Archives of the TeradataForum
Message Posted: Wed, 22 Feb 2006 @ 17:30:25 GMT
The reason is that the user and / or application will hardly ever Know the exact timestamp to supply to the querys restrictions That are needed to make use of a multi-column PI. This is shown in the case provided here.
The SQL is providing only the acct_id in the SQL restrictions but not the Timestamp. The timestamp may be what is required to enforce the PK (although this would also be hard to use by the user for the same Reason). In this case how would the user tell the database which acct_id row that it wants to look at. In OLTP they may pick this off of a screen with A list of the acct_id rows. But in Decision Support (Data Warehousing), you should provide some way to tell the database which rows are valid for the analysis being requested.
So for the DW design on Teradata the PK is not the same as the PI.
You will still need to qualify the PK somehow to prevent Duplicate rows from being used in the analysis or returned to the user.
The PK is for logical uniqueness.
The PI is for physical access.
Providing a PI value will get you to the AMP and Data blocks(s) for that row hash value.
The PI does not need to be unique (UPI). I.e. There can be many duplicate rows For the same PI value. However, the more unique the PI is the better for Most type of processing. Anything under 500 duplicates is normally Perfectly fine. Above this you'll need to analyze the impact on the system.

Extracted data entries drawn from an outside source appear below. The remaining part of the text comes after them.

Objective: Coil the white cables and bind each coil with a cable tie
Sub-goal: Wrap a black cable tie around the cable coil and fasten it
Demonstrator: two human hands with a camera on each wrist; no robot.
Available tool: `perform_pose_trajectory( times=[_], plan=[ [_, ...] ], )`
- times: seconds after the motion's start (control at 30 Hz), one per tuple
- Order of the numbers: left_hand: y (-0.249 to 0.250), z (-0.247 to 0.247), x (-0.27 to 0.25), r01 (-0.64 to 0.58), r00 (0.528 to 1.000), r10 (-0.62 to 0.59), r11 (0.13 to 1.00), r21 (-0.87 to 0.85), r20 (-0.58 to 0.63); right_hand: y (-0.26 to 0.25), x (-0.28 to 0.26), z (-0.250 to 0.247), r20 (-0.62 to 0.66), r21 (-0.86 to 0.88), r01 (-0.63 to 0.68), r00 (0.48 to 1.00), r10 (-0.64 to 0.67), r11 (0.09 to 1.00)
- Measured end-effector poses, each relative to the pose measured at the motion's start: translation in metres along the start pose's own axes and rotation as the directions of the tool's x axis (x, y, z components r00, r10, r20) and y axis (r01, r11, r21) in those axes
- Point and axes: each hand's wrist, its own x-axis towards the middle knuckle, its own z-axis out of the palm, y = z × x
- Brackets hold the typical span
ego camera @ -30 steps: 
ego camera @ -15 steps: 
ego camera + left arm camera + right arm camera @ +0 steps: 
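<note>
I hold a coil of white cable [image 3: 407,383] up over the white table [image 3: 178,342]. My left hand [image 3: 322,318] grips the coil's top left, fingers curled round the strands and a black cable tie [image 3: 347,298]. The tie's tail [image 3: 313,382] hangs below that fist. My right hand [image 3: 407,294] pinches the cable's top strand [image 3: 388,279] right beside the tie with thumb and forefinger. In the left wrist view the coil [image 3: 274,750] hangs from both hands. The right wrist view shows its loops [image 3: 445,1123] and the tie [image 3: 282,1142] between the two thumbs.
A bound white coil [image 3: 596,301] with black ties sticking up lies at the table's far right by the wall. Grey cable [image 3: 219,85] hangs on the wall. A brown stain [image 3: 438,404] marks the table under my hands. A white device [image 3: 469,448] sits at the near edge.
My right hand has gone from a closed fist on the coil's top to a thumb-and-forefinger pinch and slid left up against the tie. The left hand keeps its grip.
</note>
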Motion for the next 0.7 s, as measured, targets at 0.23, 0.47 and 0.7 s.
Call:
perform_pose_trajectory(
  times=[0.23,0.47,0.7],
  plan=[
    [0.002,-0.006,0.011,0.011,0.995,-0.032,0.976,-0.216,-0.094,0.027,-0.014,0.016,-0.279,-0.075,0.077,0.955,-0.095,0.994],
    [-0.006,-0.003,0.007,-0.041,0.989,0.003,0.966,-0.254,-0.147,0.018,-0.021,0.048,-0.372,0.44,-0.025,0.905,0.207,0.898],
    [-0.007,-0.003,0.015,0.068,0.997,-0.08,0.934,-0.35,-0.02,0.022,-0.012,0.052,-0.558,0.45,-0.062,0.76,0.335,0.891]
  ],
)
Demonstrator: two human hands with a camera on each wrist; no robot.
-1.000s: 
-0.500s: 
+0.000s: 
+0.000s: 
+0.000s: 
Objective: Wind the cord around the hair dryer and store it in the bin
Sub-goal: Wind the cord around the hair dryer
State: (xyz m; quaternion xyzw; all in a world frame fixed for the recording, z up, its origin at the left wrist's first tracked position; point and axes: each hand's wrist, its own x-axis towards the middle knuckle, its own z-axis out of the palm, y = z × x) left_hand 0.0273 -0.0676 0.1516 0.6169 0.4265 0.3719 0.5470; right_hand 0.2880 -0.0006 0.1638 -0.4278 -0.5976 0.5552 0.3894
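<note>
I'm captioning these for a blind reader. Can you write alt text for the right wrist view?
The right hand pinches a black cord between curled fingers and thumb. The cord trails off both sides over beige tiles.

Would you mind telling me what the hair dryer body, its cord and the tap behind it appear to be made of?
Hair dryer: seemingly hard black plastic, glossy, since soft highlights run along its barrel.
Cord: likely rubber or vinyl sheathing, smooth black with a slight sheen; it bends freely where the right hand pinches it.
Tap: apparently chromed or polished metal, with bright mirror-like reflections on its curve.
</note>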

The other potential problem with Non Unique Primary Indexes (NUPI) is that There can be some PI values that occur more often than others. I.e. There are some Acct_id that may have millions of transactions and other that have only a few. This is probably more of an issue than the number of duplilcates but only if the range is large. However if you follow the above guidelines of < 500 duplicates, you won't likely have a problem. That said, there is often a large spread for accounts due to their Specific transaction patterns.
If you have a design that does not fall within the above guidelines and or has PI values with a large amount of skew between the minimal number of PI values and the maximum number of PI values, then you will need to get some PS help, or provide much more design information to the list, or take a Teradata Design class to get a broad understanding of how the system functions.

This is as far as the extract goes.